Un día, con la ayuda de Sairam, hizo un bastidor de madera para poder enmarcar un lienzo. Quería pintar. Pero ni tenía idea qué. Lo hicieron de madera de pino. Y lo curó con barniz. De repente comenzó a tomar el verde, el blanco, el naranja, el marrón, a sentir ese instante feliz, los colores dentro, como néctar, como flor. Brochazos, puntillismo, o qué será. Solo comenzó a fluir. Era la primera vez que tomaba frente a frente la tela y comenzó a heredar el sentido. Había un sol radiante. Tenía angustia de sentirse sola. Tenía alegría de estar sola. Siempre lo había estado. Algo comenzó a sentir que quería recordar esa época. El verde predomina. Es amor, es verde, es el que la mueve. El corazón. Entre el verde y rosa, y el negro, ahí se definió. Pidió a Vincent van Gogh un poco de luz. Pidió a Rembrandt. Al final, no tenía nada. No tenía escuela, no sabía solo de pasión, e intentó. Pero recordó el sentir, en observar a pintar. Recordó a Sagatara. A Zelié. A Maya. A Consuelo.

Doña Clara, siempre era todo amor. Al llegar de clases, después de las nueve de la noche, llegaba con un plato de cena, pues sabía que seguro no había cenado. A veces, sin hambre, tomaba el plato y le decía solo un –¡gracias!–.

 

Un día, le mostró algunos archivos de su tesis sobre memoria. Archivos de las luchas sociales de El Salvador, y de repente, le dijo –¡esa señora era mi tía!–… ¿Ah sí?… Es Mélida Amaya Montes, líder y fundadora en 1965 de ANDES 21 de junio, maestra, posteriormente “Comandante Ana María” integra las FPL, fue asesinada, estaba en Nicaragua, 1983 en plena guerra.

 

Con un gesto, confirmó lo que escuchó.

 

Mientras pintaba, intensamente, fue dirigiéndose al mismo lugar donde vivía. Ese jardín, ese lugar en el tiempo donde jamás volvió, ese espacio que fue rincón-refugio, en el río de su vida. Al terminarlo, se dio cuenta que estaba ahí mismo. Tratando de inmortalizarse. Se pintó a sí misma en “el cuarto rosa de la pupila”.

 

Llegó el día, murió la anciana. Meses después el anciano. Familiares de ellos que nunca les visitaron, aparecieron furiosos a hacer fogatas de todos sus recuerdos.
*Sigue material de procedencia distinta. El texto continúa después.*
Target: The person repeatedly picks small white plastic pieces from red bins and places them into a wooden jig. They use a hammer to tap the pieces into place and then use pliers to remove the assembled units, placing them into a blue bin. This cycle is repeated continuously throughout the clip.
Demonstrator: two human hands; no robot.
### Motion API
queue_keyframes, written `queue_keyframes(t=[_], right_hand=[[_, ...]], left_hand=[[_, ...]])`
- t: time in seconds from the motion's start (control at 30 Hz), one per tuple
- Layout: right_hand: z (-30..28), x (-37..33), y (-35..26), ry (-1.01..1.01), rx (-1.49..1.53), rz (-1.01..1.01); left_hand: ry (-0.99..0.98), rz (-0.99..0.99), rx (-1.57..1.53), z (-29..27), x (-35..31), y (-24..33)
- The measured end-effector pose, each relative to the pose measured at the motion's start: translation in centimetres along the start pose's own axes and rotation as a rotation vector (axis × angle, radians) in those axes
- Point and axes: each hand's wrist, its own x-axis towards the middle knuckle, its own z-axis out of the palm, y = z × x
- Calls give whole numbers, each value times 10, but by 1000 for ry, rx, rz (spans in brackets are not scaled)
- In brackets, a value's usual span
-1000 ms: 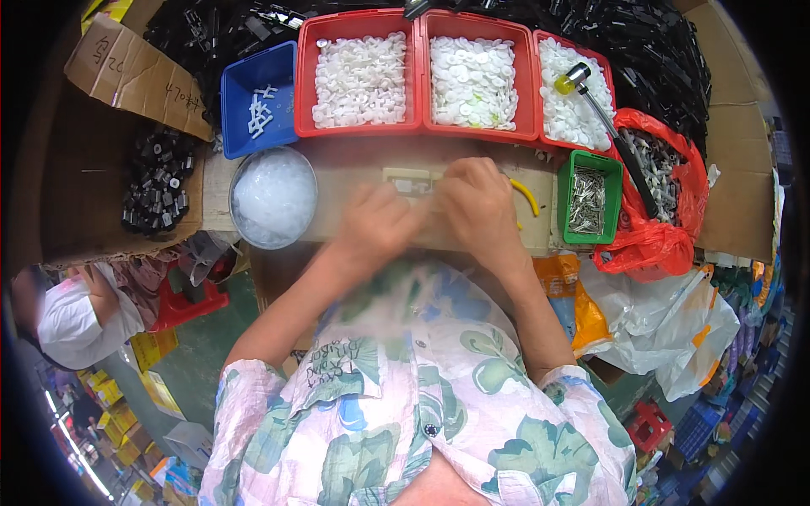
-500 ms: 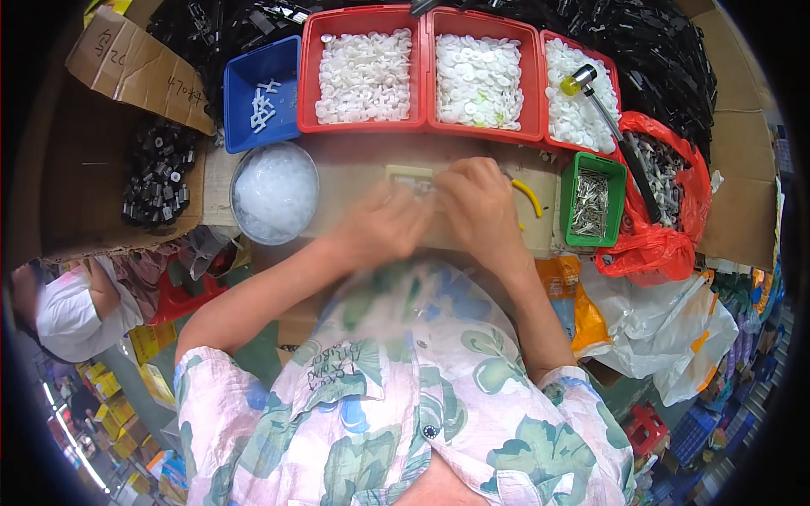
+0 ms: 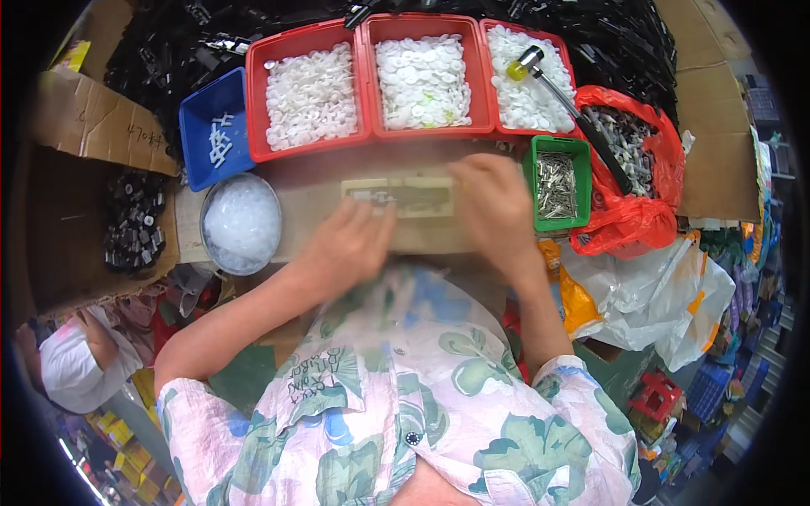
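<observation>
On the bench in front of me lies a cream rectangular fixture (image 3: 432, 182) with a long recess. Small white parts (image 3: 371, 196) sit in its left end, and a darker stretch fills the right. My left hand (image 3: 354, 239) is at the fixture's left front edge, fingers bunched and fingertips at the white parts; whether they pinch one is hidden. At the right end is my right hand (image 3: 496, 202), its fingers curled and blurred by motion. What it may hold does not show.
Red bins (image 3: 363, 139) of white plastic pieces line the back, a blue bin (image 3: 192, 152) beside them. A metal bowl (image 3: 240, 223) stands left, a green bin (image 3: 557, 143) of metal pins right. A black-handled hammer (image 3: 582, 126) lies across the right bin and red bag (image 3: 666, 160).
The view has shifted, so the bins sit further left. My hands have moved apart, uncovering the fixture between them. The yellow-handled tool by my right hand is out of sight.
</observation>
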Motion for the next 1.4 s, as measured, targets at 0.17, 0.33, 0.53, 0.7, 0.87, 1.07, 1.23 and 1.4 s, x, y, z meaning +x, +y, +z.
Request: queue_keyframes(t=[0.17,0.33,0.53,0.7,0.87,1.07,1.23,1.4], right_hand=[[-66,-24,43,61,-248,311],[-72,-46,62,-69,-405,434],[-68,-45,68,-16,-343,422],[-72,-47,70,59,-229,451],[-78,-47,65,144,-34,580],[-73,-30,49,299,250,553],[-42,-1,13,365,404,326],[-22,14,-7,354,404,206]], left_hand=[[123,-69,-245,-4,12,-9],[299,-176,-399,-5,73,-29],[493,-340,-662,25,168,-53],[511,-345,-586,50,208,-65],[486,-366,-659,51,208,-68],[271,-788,-1629,1,177,-46],[185,-813,-2681,8,130,-13],[344,-764,-3061,19,102,10]])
Doña Clara, logró guardar un buda de bronce chiquito, que le entregó a la pupila, era de un viaje de ellos a Tailandia. También le dio vestidos antiguos de la anciana. No quedó nada. Solo la pintura que después regaló.  Buscó otro espacio donde vivir en la ciudad.

La pintura cuelga hoy en el quinto piso de un apartamento en el blvd. del Hipódromo en la zona rosa de San Salvador.